> **WHAT TO DO**:
Please copy every line from the records below that contains the string "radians".

(Data extracted from a collection)
+---+

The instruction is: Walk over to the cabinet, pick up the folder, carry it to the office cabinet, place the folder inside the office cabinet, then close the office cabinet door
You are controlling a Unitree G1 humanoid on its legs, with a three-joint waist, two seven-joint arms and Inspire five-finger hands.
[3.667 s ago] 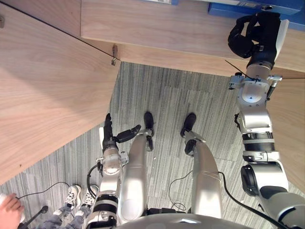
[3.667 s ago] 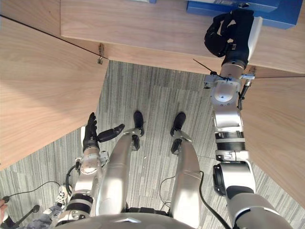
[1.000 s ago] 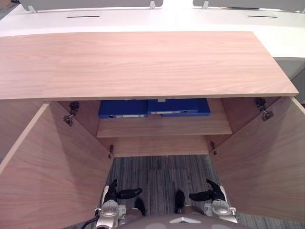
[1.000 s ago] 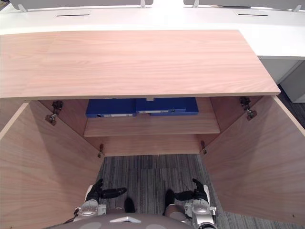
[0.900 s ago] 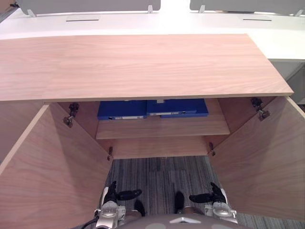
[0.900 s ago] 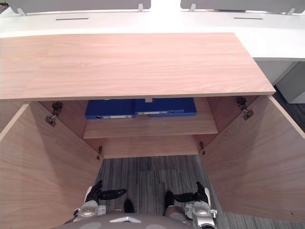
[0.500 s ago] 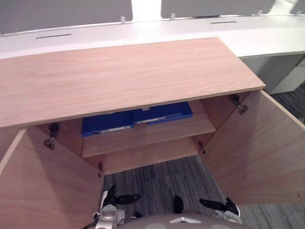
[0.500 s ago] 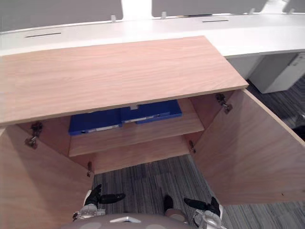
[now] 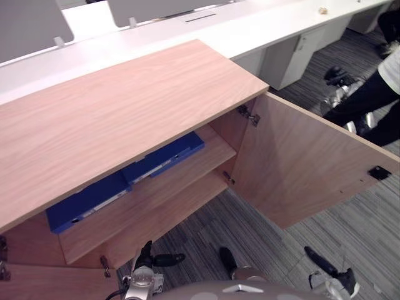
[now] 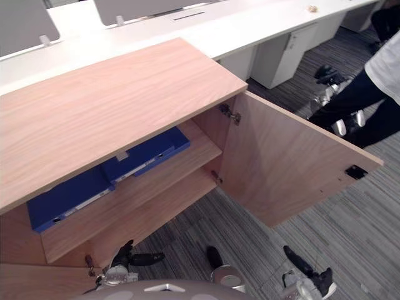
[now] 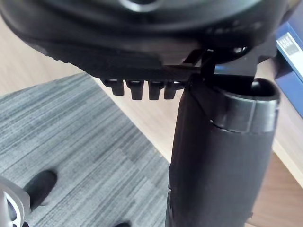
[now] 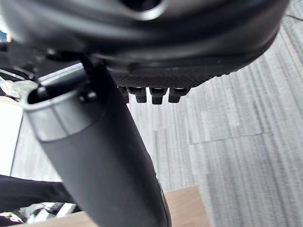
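We find the left hand low over the carpet in front of the cabinet. Its fingers are straight, its thumb sticks out sideways, and it holds nothing. The right hand hangs low as well, off to the right past the open door. It is relaxed, thumb apart from the fingers, and empty, with the picture's edge cutting off part of it. In the wrist views we make out little of the fingers beyond short ends past each palm. The blue folders lie flat, side by side, on the upper shelf, well apart from both hands. The cabinet's top hides their far parts. The left door is mostly cut off. A person at the right shows in part.
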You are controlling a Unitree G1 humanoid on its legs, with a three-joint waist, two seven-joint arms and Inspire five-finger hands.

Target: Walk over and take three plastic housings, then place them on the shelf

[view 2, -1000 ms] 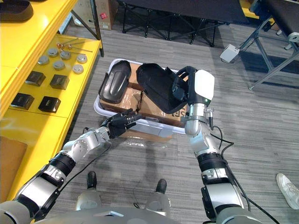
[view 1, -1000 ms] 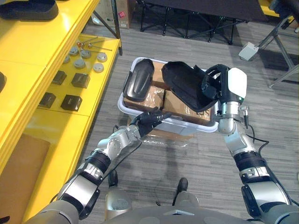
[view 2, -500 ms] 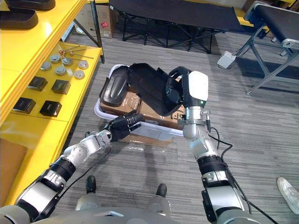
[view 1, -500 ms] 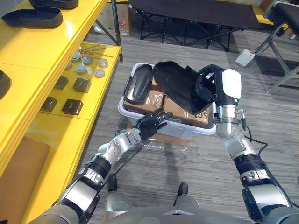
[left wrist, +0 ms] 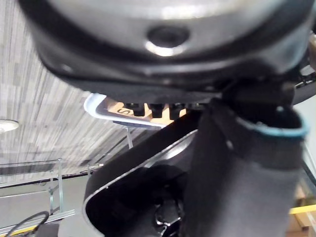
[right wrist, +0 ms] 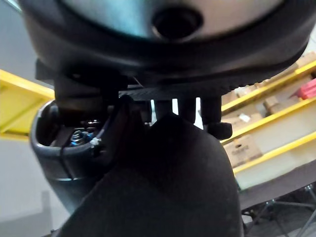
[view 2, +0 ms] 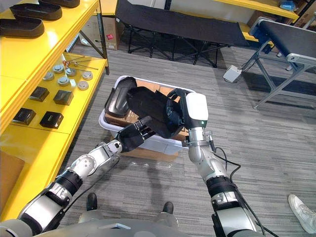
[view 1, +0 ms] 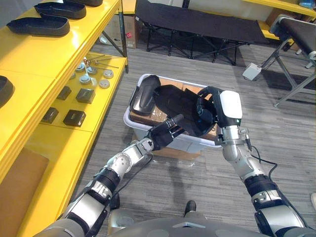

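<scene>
Housing [view 1: 180, 104] above bin [view 1: 129, 118], long axis across it: right robot hand [view 1: 211, 106] clamps right end, left robot hand [view 1: 164, 135] straight-fingered at near edge.

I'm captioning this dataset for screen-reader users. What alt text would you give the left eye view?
The robot's right hand grips a black plastic housing above a white bin of cardboard boxes, while the left hand reaches toward its lower edge with straight fingers. A second housing stands in the bin's left end; a yellow shelf lines the left.
</scene>
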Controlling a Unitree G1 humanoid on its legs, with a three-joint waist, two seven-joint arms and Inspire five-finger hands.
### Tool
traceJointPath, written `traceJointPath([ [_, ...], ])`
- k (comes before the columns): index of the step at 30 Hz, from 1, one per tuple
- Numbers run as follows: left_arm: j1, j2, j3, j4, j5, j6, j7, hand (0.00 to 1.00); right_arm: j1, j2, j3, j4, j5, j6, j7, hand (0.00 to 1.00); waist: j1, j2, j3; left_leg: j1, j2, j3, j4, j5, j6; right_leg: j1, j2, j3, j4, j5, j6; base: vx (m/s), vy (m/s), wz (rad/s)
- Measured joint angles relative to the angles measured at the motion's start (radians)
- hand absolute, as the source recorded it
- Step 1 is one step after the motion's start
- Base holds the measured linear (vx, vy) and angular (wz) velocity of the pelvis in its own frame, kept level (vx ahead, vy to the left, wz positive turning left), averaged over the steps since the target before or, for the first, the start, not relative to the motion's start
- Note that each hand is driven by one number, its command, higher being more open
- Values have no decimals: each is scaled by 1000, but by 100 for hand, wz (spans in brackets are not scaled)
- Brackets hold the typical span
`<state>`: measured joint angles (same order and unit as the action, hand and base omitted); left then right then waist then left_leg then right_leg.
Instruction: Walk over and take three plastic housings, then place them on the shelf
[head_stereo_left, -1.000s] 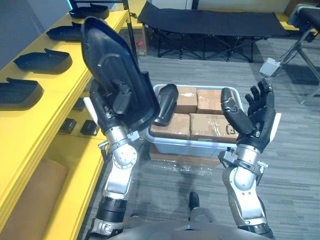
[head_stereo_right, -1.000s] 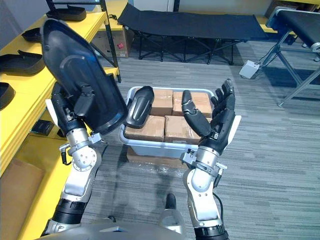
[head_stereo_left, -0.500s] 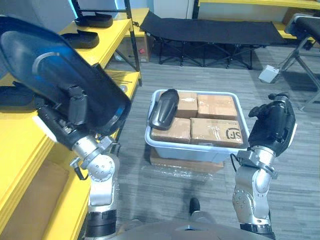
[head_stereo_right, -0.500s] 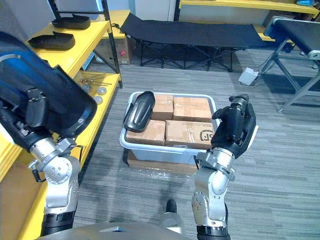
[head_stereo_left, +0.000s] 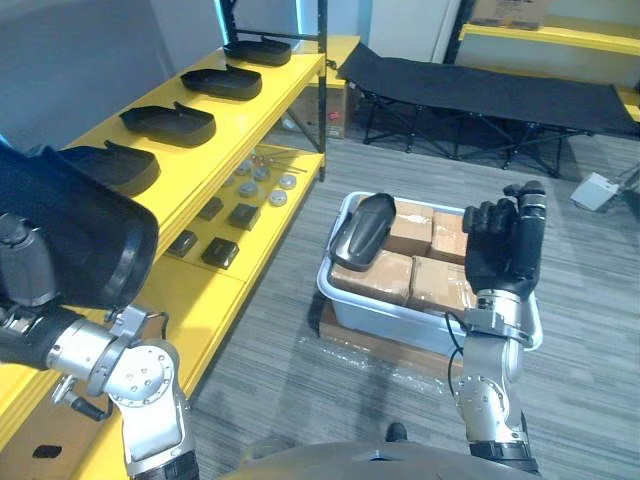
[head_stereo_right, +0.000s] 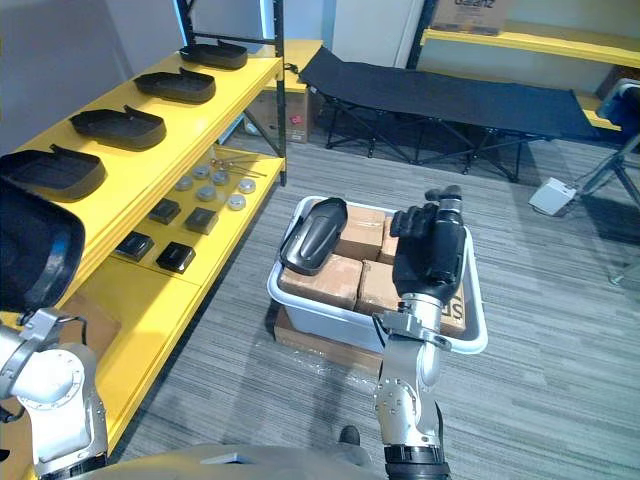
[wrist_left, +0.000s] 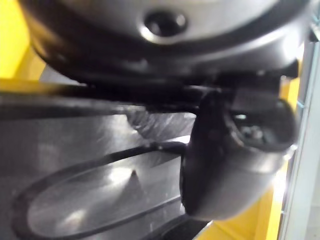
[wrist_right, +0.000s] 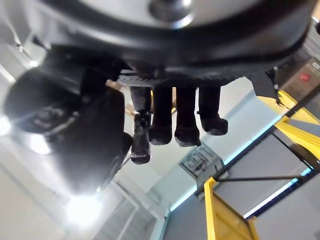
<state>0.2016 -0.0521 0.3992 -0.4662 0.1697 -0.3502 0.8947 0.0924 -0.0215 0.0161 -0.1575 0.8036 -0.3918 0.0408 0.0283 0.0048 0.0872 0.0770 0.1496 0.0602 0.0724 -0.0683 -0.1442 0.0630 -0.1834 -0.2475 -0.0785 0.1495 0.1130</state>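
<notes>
1. the left hand (wrist_left: 232, 152) grips a large black plastic housing (head_stereo_left: 70, 235), thumb pressed on its inner face; the fingers are hidden behind the shell.
2. that housing hangs over the near end of the yellow metal shelf (head_stereo_left: 283, 80).
3. beyond those fingers, four more black housings (head_stereo_left: 165, 123) lie in a row on the shelf top.
4. the right hand (head_stereo_left: 505, 250) is raised, fingers curled on nothing.
5. near its fingers, toward the left hand's side, another black housing (head_stereo_left: 362, 230) leans on brown cardboard boxes (head_stereo_left: 385, 275) in a pale grey plastic tub (head_stereo_left: 365, 312).

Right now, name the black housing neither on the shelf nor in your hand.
The leaning housing, propped on cardboard boxes in the grey bin. The shelf housings lie on the yellow shelf; the left hand grips the held housing.
</notes>
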Motion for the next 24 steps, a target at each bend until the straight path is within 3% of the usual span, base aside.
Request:
traceJointPath([
  [10, 11, -2, 45, -2, 82, 5, 34, 0, -66, -4, 53, 95, 48, 81, 58, 100, 47, -7, -13, -21, -1, -47, 12, -1, 6, 16, -1, -52, -1, -14, -8, -13, 3, 14],
  [20, 16, -3, 52, -2, 82, 6, 22, 0, -112, -3, 115, 167, 32, 82, 57, 100, 84, -8, -15, -34, -3, -89, 13, 3, 5, 33, -1, -94, -1, -17, -2, 0, 9, 12],
  [24, 34, -2, 55, -4, 194, 53, 31, 0, -117, -2, 154, 169, 28, 115, 58, 100, 102, -10, -16, -34, -4, -108, 14, 3, 5, 45, -1, -115, -1, -25, -2, -11, 10, 13],
])
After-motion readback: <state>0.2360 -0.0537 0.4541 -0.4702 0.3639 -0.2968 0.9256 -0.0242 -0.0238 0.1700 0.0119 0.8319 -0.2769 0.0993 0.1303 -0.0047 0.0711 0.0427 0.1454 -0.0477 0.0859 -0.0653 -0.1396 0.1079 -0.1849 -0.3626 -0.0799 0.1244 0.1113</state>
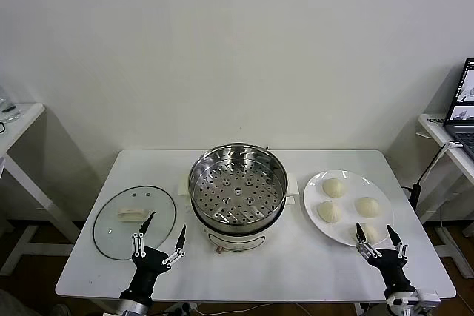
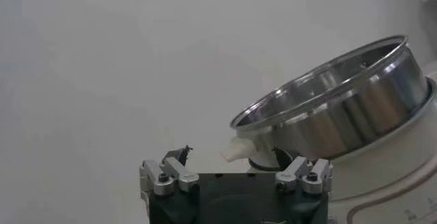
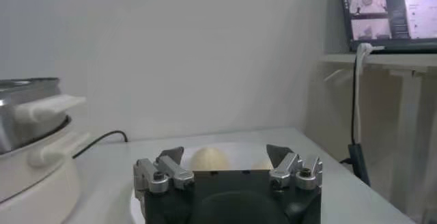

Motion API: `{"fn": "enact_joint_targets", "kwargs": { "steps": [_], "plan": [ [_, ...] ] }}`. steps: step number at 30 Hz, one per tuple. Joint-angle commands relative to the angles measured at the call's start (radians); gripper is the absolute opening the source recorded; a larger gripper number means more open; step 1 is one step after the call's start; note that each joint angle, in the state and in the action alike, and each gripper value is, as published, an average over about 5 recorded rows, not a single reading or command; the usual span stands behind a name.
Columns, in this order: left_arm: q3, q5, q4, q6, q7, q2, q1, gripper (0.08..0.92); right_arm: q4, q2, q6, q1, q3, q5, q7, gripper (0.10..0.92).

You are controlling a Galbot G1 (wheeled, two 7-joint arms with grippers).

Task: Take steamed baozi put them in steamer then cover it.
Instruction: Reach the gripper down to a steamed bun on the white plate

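The steel steamer stands open at the table's middle on its white base, its perforated tray bare; it also shows in the left wrist view. Several cream-white baozi lie on a white plate to its right. The glass cover with its cream handle lies flat on the table to the left. My left gripper is open and empty, at the cover's near right edge. My right gripper is open and empty, just in front of the nearest baozi; a baozi shows beyond its fingers.
A side table stands at the far left. Another table with an open laptop and a hanging cable stands at the right. A black cord runs behind the steamer's base. A white wall is behind.
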Motion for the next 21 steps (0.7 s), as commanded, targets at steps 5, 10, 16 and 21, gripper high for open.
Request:
{"fn": "enact_joint_targets", "kwargs": {
  "steps": [5, 10, 16, 21],
  "plan": [
    [-0.002, 0.005, -0.026, -0.003, -0.002, -0.006, 0.017, 0.823, -0.113, -0.153, -0.096, 0.266, -0.02, 0.085, 0.04, 0.823],
    [-0.007, 0.008, -0.04, -0.005, -0.002, -0.014, 0.032, 0.823, -0.33, -0.297, -0.146, 0.61, -0.227, 0.198, 0.015, 0.823],
    [-0.021, 0.012, -0.056, -0.001, -0.01, -0.019, 0.04, 0.823, -0.666, -0.395, -0.101, 1.011, -0.589, 0.237, -0.319, 0.823],
    [-0.029, 0.014, -0.066, -0.002, -0.013, -0.023, 0.048, 0.823, -0.892, -0.419, -0.145, 1.281, -0.849, 0.058, -0.755, 0.823]
  ]
}}
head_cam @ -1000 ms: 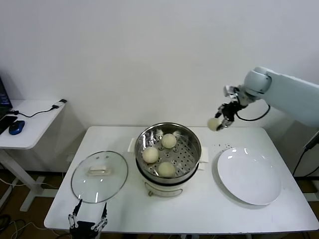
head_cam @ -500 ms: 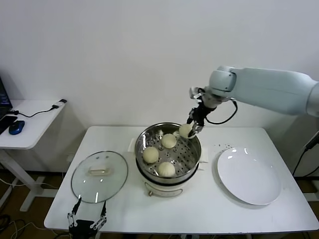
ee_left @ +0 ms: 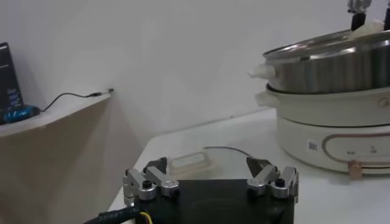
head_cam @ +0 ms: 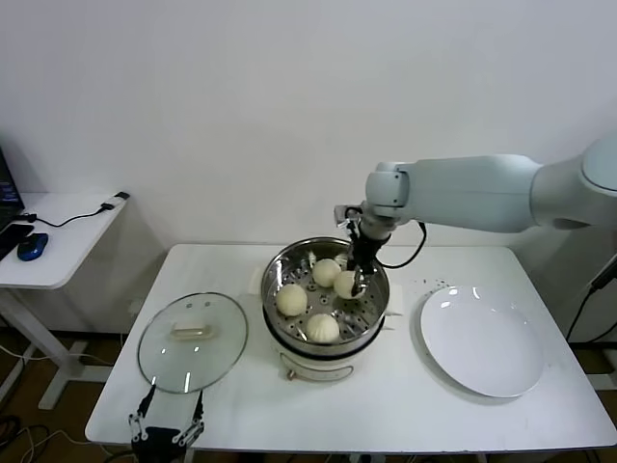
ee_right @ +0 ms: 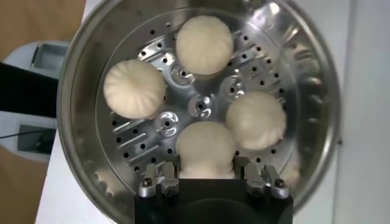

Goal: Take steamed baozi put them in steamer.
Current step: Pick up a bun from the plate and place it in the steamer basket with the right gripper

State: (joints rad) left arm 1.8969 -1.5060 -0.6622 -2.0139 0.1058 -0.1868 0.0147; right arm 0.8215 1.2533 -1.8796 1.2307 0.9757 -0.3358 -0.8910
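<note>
Left hand [head_cam: 169, 431] spread, empty, parked at front edge of white bench [head_cam: 251, 405], just before round glass lid [head_cam: 192, 341] lying flat. Shiny round stainless-steel steamer [head_cam: 326, 297] mid-bench: three cream-white domed baozi [head_cam: 291, 300] on perforated tray. Right hand [head_cam: 355, 282] inside steamer, pinching fourth baozi [ee_right: 206, 150] low over tray. Flat white round plate [head_cam: 482, 340] at right.

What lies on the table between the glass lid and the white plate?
In the head view, the steamer stands between the glass lid and the white plate, with baozi on its tray.
</note>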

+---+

> **ANSWER TO THIS EXERCISE**:
- Measured joint angles relative to the angles measured at the motion's start (radians)
Motion API: `{"fn": "enact_joint_targets", "kwargs": { "steps": [_], "plan": [ [_, ...] ] }}`. steps: step number at 30 Hz, one per tuple. Joint-angle commands relative to the angles measured at the call's start (radians); gripper is the absolute opening the source recorded; a larger gripper number means more open; step 1 is one step after the call's start; note that each joint angle, in the state and in the action alike, and each gripper value is, as published, an average over about 5 recorded rows, not a single reading or command; the usual span stands behind a name.

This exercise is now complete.